- [TO DO]: Could you give back the whole listing exactly as written?

- [DATASET EXTRACT]:
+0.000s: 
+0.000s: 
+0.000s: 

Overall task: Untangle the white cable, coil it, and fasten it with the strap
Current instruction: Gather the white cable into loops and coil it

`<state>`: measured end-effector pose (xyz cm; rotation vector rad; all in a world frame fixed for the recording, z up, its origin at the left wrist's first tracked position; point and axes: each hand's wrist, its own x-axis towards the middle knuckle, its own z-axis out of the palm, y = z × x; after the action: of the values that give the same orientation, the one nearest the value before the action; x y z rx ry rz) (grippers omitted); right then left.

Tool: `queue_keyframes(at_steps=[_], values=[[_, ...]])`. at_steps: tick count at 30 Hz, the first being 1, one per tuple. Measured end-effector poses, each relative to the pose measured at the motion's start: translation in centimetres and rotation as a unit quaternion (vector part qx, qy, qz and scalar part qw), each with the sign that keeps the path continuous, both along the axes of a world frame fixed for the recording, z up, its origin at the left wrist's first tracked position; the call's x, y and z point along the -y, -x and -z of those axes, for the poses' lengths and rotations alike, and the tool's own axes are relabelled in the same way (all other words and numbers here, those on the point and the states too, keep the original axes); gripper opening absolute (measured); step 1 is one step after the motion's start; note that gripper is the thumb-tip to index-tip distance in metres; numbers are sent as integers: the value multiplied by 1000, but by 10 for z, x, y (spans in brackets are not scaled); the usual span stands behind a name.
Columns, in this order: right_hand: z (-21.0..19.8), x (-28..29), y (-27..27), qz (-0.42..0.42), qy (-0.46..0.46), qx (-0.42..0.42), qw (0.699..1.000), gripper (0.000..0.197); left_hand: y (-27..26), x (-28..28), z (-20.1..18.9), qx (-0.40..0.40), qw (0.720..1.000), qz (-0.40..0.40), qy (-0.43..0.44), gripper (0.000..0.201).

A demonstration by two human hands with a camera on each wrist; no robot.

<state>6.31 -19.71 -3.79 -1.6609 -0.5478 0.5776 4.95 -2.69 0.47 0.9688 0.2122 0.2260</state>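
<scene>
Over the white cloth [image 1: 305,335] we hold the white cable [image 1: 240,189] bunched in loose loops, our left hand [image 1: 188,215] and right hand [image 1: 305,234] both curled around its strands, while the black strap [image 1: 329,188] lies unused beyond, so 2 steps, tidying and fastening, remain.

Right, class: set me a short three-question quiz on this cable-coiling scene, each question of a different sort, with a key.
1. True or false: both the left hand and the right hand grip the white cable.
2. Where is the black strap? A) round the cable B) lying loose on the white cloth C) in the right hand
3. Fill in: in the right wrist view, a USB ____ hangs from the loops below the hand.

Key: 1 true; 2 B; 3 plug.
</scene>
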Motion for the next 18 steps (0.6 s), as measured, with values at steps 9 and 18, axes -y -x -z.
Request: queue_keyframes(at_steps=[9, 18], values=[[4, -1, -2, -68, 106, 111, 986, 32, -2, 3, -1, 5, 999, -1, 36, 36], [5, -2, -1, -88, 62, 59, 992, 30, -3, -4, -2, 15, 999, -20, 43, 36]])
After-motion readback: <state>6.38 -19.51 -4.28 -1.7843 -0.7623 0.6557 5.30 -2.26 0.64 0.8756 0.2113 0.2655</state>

- [THE ANSWER]:
+0.000s: 
+0.000s: 
+0.000s: 

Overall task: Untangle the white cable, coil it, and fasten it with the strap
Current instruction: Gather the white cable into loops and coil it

`<state>`: measured end-effector pose (xyz cm; rotation vector rad; all in a world frame fixed for the recording, z up, its origin at the left wrist's first tracked position; point and axes: each hand's wrist, its own x-axis towards the middle knuckle, its own z-axis out of the palm, y = z × x; after the action: of the values that give the same orientation, the one nearest the value before the action; x y z rx ry rz) (grippers omitted); right then left.

Tool: `queue_keyframes(at_steps=[_], values=[[_, ...]])`. at_steps: tick count at 30 Hz, the first being 1, one per tuple. Measured end-effector poses, each relative to the pose measured at the motion's start: translation in centimetres and rotation as a unit quaternion (vector part qx, qy, qz and scalar part qw), each with the sign that keeps the path continuous, both along the axes of a world frame fixed for the recording, z up, its origin at the left wrist's first tracked position; the call's x, y and z point along the -y, -x and -z of those axes, for the poses' lengths and rotations alike, and the tool's own axes are relabelled in the same way (all other words and numbers here, those on the point and the states too, keep the original axes); gripper opening absolute (measured); step 1 is one step after the motion's start; note that gripper is the thumb-tip to index-tip distance in metres; numbers are sent as integers: the value multiplied by 1000, but by 10 for z, x, y (spans in brackets are not scaled); the usual span stands behind a name.
Columns, in this order: right_hand: z (-21.0..19.8), x (-28..29), y (-27..27), qz (-0.42..0.42), qy (-0.46..0.46), qx (-0.42..0.42), qw (0.699..1.000), gripper (0.000..0.197); left_hand: y (-27..26), x (-28..28), z (-20.1..18.9), qx (-0.40..0.40), qw (0.720..1.000), qz (-0.40..0.40), qy (-0.43..0.44), gripper (0.000..0.201).

A demonstration by two human hands with a camera on each wrist; no robot.

<state>6.31 -19.71 -3.79 -1.6609 -0.5478 0.5776 4.95 -2.69 0.47 0.9688 0.2122 0.2260</state>
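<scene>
Over the white cloth [image 1: 305,335] we hold the white cable [image 1: 240,189] bunched in loose loops, our left hand [image 1: 188,215] and right hand [image 1: 305,234] both curled around its strands, while the black strap [image 1: 329,188] lies unused beyond, so 2 steps, tidying and fastening, remain.

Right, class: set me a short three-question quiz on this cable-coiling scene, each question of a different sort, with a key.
1. True or false: both the left hand and the right hand grip the white cable.
2. Where is the black strap? A) round the cable B) lying loose on the white cloth C) in the right hand
3. Fill in: in the right wrist view, a USB ____ hangs from the loops below the hand.

Key: 1 true; 2 B; 3 plug.
</scene>
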Motion for the next 18 steps (0.6 s), as measured, with values at steps 9 and 18, axes -y -x -z.
Request: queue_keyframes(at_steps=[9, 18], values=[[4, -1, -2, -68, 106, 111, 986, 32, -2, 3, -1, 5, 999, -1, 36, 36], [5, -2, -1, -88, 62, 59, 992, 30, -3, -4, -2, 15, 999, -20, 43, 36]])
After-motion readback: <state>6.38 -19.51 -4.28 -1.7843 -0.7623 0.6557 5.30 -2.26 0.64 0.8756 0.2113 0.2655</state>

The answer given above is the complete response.